Work item.
Somewhere below are a line with "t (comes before" and a later line with "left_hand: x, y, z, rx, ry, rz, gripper". Output exactly those lines and all lines between them.

Data below.
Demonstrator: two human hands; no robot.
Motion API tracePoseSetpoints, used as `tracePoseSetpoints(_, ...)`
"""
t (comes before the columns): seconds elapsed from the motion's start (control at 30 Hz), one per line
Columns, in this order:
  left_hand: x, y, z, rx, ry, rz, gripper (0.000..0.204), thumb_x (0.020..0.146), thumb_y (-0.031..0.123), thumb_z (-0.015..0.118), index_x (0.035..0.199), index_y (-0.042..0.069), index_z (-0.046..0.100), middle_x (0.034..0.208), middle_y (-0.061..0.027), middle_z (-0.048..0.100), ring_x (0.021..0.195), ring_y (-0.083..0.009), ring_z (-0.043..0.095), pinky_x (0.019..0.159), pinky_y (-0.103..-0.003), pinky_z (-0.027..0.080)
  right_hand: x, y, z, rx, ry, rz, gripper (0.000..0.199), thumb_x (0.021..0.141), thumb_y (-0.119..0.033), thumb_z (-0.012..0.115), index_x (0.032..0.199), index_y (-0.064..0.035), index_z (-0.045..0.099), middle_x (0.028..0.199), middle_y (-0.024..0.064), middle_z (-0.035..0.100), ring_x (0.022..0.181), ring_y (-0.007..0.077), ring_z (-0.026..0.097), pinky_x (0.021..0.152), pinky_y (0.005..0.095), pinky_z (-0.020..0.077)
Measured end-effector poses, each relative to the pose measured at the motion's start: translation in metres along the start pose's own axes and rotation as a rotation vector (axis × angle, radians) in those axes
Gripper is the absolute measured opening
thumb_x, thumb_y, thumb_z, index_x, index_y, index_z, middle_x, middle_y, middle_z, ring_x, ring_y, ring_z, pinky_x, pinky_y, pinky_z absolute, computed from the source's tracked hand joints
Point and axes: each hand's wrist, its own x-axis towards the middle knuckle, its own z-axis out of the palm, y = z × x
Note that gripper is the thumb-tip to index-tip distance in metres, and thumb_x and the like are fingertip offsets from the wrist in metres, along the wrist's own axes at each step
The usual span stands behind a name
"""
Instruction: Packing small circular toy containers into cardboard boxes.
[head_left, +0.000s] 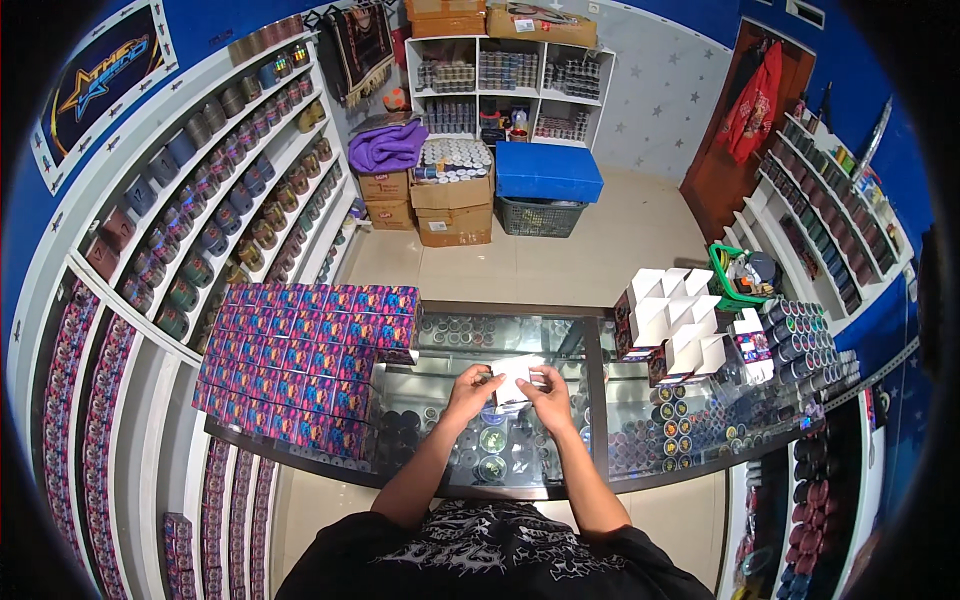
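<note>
Above the middle of a glass-topped counter (pixel 540 340), both of my hands hold one small carton (pixel 512 382) whose white side faces up. My left hand (pixel 474 392) grips its left edge, thumb on the white face. On the opposite edge sits my right hand (pixel 548 398), its thumb also pressed on the white surface. The fingers beneath the carton are hidden. Left of my hands stands a large block of closed, colourful printed boxes (pixel 300 360). To the right is a cluster of boxes with white flaps standing open (pixel 672 318).
Stacked spools (pixel 800 335) and a green basket (pixel 738 280) occupy the counter's right end. Round items show through the glass. Beyond the counter stand cardboard boxes (pixel 452 215) and a blue-lidded crate (pixel 548 175). Shelves of spools (pixel 215 190) line the left wall.
</note>
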Motion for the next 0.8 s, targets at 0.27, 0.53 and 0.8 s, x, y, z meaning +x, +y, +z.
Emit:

Response.
t (comes before the columns): seconds elapsed from the motion's start (control at 30 Hz), one per line
Columns, in this order:
  left_hand: x, y, z, rx, ry, rz, gripper (0.000..0.204), thumb_x (0.020..0.146), thumb_y (-0.031..0.123), thumb_z (-0.015..0.118), index_x (0.035..0.199), index_y (-0.042..0.069), index_z (-0.046..0.100), middle_x (0.034..0.208), middle_y (-0.061..0.027), middle_z (-0.048..0.100), ring_x (0.021..0.195), ring_y (-0.083..0.009), ring_z (-0.043..0.095), pinky_x (0.019..0.159), pinky_y (-0.103..-0.003), pinky_z (-0.027..0.080)

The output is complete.